Oven Roasted Tomatoes Recipe
User Reviews
4.6
Oven Roasted Tomatoes Recipe
Description
The recipe starts by preparing tomatoes according to type: whole for smaller cherry or cocktail varieties, and halved for plum or roma tomatoes, with optional seed removal to reduce bitterness. Tossed with extra-virgin olive oil, kosher salt, black pepper, whole or chopped garlic cloves, and fresh herb sprigs like thyme or rosemary, the tomatoes are arranged cut-side up on a foil-lined baking sheet.
They roast at 400°F for 15 to 50 minutes depending on tomato size, until they become tender and their skins begin to burst.
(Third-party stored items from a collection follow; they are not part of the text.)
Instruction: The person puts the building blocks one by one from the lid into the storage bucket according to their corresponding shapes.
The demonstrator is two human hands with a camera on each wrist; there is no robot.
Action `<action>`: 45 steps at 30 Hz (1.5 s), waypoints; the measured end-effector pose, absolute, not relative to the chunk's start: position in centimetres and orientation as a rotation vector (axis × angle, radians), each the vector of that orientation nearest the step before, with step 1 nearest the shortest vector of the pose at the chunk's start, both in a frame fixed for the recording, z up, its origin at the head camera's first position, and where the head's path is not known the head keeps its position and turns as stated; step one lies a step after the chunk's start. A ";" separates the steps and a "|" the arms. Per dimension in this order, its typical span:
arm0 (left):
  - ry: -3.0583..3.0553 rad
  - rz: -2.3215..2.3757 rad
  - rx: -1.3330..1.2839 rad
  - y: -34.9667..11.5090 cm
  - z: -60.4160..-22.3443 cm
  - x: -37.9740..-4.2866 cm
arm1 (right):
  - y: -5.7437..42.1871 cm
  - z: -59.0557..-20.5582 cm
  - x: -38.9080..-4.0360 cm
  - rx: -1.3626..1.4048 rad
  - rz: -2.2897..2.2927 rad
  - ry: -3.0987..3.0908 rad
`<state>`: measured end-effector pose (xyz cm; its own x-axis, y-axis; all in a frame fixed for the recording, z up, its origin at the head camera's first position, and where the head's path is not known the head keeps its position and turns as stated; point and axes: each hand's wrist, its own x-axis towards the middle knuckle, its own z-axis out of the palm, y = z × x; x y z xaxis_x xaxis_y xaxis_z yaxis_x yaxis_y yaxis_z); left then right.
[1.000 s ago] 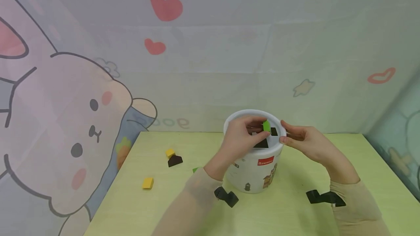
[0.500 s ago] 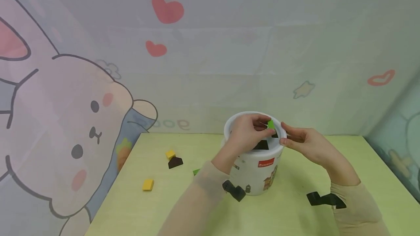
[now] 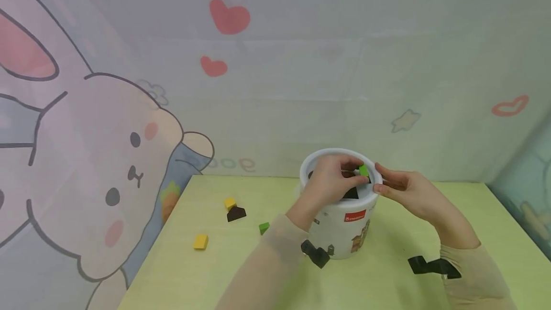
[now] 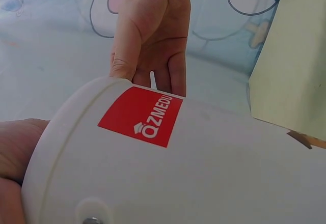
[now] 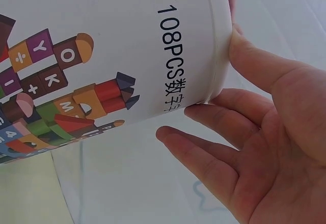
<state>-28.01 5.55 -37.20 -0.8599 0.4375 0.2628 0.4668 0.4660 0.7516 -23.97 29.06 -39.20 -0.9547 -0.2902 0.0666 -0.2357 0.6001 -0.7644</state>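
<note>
Left hand [image 3: 329, 179] pinches a green block [image 3: 363, 170], its visible length leaning, just at a dark opening [image 3: 369, 180] in the white bucket [image 3: 337, 233], before the tabletop's [image 3: 409, 248] far edge; right hand [image 3: 415, 193], fingers spread, touches the rim [image 3: 336, 150] alongside.

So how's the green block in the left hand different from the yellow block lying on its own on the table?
The green block is bright green; the yellow block is yellow. The left hand pinches the green block at the top of the white bucket, while the yellow block lies untouched on the table. The green block is partly covered; the yellow block's top shows fully. Both are small blocks.
</note>
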 end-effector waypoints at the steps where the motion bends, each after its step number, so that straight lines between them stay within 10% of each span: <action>1: -2.660 -1.371 -0.824 5.6 -37.2 -28.0 | 29.1 -39.2 -24.0 -0.450 -1.299 2.753; 45: -2.431 -1.464 -0.955 6.1 -37.4 -26.9 | 30.2 -39.2 -23.0 -0.416 -1.330 2.767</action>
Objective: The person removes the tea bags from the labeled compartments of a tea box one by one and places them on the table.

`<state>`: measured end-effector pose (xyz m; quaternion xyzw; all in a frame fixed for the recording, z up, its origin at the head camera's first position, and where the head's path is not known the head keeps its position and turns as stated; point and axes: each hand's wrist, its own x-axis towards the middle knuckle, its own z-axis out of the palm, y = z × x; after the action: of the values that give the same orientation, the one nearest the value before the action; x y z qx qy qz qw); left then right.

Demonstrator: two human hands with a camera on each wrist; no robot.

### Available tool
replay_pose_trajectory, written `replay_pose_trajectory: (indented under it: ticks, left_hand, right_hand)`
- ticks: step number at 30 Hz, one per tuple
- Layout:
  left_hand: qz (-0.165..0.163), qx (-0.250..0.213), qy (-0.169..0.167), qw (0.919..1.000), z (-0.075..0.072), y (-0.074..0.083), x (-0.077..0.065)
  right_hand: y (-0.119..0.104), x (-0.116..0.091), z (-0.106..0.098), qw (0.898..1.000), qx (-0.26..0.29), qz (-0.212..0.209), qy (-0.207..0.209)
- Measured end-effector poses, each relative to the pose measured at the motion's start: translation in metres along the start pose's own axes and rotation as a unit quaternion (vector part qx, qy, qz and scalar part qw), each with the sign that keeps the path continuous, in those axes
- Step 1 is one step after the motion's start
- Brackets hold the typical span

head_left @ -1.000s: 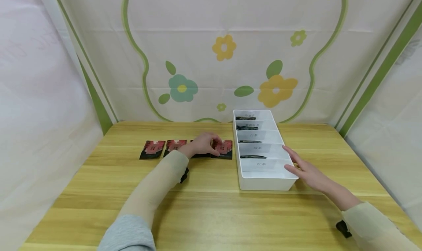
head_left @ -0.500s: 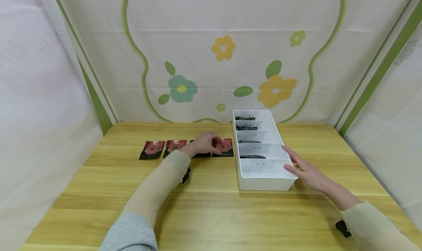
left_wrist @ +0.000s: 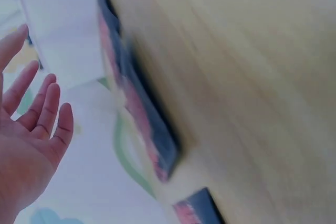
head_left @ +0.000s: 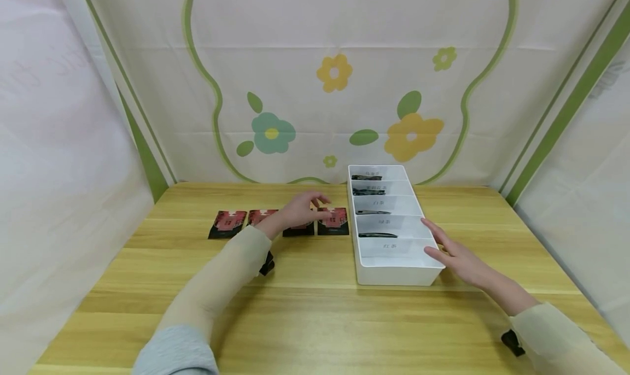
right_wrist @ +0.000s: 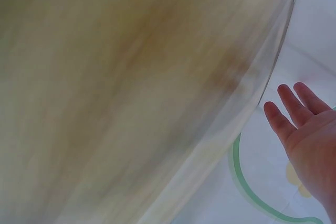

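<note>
Wooden table (head_left: 315, 326) bears white divided box (head_left: 398, 276); right hand (head_left: 462, 261), fingers extended at its rim, probably steadies it (contact unclear). Left hand (head_left: 299, 210), well apart, loose-fingered and empty, hovers above four red-and-black sachets (head_left: 336, 227) left of the box, rowed presumably to stay distinct.

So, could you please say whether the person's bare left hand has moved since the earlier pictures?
Yes; the left hand has shifted slightly leftward, away from the white plastic divided tray.

A creased pale backdrop (head_left: 295, 25) with printed yellow and teal flowers (head_left: 425, 128) rises behind a wood-grain table (head_left: 334, 331)
</note>
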<state>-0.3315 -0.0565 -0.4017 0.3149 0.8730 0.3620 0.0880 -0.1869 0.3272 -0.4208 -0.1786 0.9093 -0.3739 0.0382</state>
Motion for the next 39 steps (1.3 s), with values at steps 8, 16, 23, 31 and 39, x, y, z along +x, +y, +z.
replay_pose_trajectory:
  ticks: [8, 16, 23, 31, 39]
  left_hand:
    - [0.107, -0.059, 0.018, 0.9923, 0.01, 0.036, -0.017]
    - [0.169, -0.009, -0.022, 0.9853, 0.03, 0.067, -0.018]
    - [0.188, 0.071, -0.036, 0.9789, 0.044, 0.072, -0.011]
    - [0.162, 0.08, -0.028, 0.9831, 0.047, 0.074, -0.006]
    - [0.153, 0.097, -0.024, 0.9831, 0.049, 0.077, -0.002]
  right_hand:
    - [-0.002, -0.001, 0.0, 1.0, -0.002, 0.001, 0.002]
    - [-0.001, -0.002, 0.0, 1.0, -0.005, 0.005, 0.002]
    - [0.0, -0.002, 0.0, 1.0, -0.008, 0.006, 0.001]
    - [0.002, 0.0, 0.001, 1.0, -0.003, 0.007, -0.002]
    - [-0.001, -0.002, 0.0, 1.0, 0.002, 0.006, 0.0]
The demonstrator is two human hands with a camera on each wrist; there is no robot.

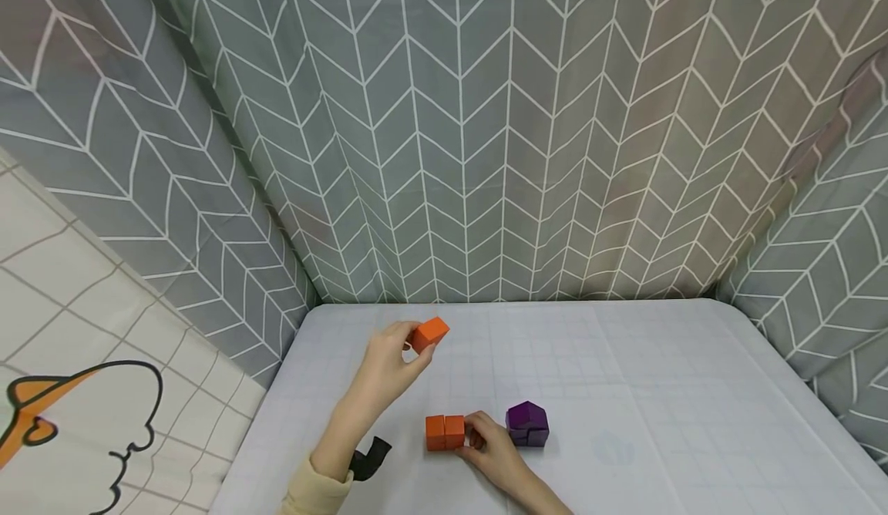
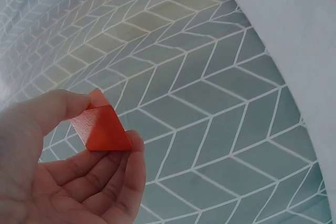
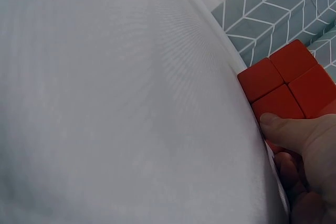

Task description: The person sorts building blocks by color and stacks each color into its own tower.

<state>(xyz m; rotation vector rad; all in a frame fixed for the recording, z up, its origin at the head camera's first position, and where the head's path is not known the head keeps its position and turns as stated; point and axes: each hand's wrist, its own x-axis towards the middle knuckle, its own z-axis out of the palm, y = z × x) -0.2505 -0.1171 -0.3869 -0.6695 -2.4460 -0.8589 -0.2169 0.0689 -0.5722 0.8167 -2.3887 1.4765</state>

The roasting concentrates natural sugars and softens the texture, resulting in a flavorful, aromatic ingredient that can be served whole, chopped, mashed for crostini, or blended into pasta sauces.
After roasting, the herb sprigs are discarded. These tomatoes add depth to dishes such as salads, grains, or rice, and their simplicity highlights fresh tomato taste enhanced by garlic and herbs.
Ingredients
- 4 pounds tomato cocktail, roma, plum, or cherry
- 2 tablespoons extra-virgin olive oil
- 6-8 cloves garlic (left whole or roughly chopped)
- ½ teaspoon kosher salt
- ½ teaspoon black pepper freshly ground
- 10 prigs fresh herbs (such as thyme, basil, parsley, or rosemary)
Instructions
- Preheat the oven to 400°F. Line a rimmed baking sheet with aluminum foil.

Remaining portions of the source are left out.